Aim of the task: The result should be every line of the listing that contains "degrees".

[Data provided Boundary: Start]

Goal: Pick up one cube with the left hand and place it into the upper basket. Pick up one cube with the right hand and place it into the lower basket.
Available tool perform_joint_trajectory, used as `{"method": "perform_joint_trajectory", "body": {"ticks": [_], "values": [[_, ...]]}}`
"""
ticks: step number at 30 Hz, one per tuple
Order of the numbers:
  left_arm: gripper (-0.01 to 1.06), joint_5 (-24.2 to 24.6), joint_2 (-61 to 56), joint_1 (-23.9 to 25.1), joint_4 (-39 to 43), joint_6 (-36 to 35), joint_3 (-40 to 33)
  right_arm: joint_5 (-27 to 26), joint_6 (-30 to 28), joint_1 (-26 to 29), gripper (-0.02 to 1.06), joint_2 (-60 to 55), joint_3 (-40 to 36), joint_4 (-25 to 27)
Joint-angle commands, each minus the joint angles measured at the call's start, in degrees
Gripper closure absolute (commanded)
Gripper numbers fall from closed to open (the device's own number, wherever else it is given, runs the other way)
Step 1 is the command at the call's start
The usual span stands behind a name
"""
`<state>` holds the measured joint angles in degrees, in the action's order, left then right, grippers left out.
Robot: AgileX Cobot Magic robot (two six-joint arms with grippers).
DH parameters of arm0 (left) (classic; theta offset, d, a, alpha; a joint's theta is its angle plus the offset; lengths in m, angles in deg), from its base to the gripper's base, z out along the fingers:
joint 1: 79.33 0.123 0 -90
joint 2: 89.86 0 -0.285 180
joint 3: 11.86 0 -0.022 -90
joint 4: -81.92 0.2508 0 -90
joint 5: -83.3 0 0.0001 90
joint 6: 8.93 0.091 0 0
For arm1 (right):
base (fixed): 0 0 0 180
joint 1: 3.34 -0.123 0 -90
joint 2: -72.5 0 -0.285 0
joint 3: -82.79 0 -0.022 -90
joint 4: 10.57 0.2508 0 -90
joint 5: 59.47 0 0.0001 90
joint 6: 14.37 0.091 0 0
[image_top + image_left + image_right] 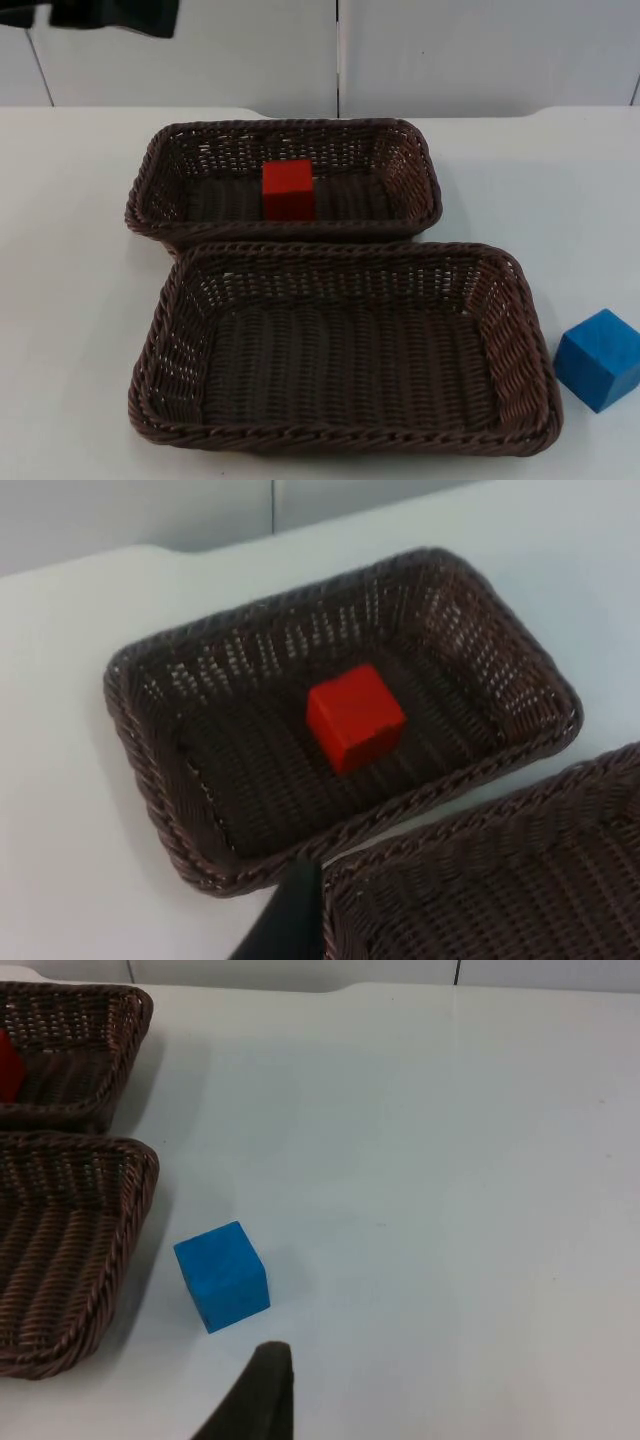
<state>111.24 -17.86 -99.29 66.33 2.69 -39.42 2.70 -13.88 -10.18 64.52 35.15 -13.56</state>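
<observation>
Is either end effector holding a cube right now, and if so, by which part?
No, nothing is held. The red cube lies free in the upper basket, and the blue cube sits on the table beside the lower basket.

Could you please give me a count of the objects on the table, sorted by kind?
Baskets: 2, the upper basket and the lower basket.
Cubes: 2, a red cube in the upper basket and a blue cube on the table.
Total: 4.

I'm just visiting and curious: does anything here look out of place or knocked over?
Nothing is spilled or damaged. The red cube sits inside the upper basket, while the blue cube lies on the table beside the lower basket.
</observation>
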Motion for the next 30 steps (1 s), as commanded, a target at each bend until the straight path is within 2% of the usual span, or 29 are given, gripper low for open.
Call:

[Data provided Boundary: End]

Reply to the exercise:
Joint-angle commands, each minus the joint angles measured at the call's start, in degrees
`<state>` holds the measured joint angles in degrees, in the action's order, left then right, grippers left out.

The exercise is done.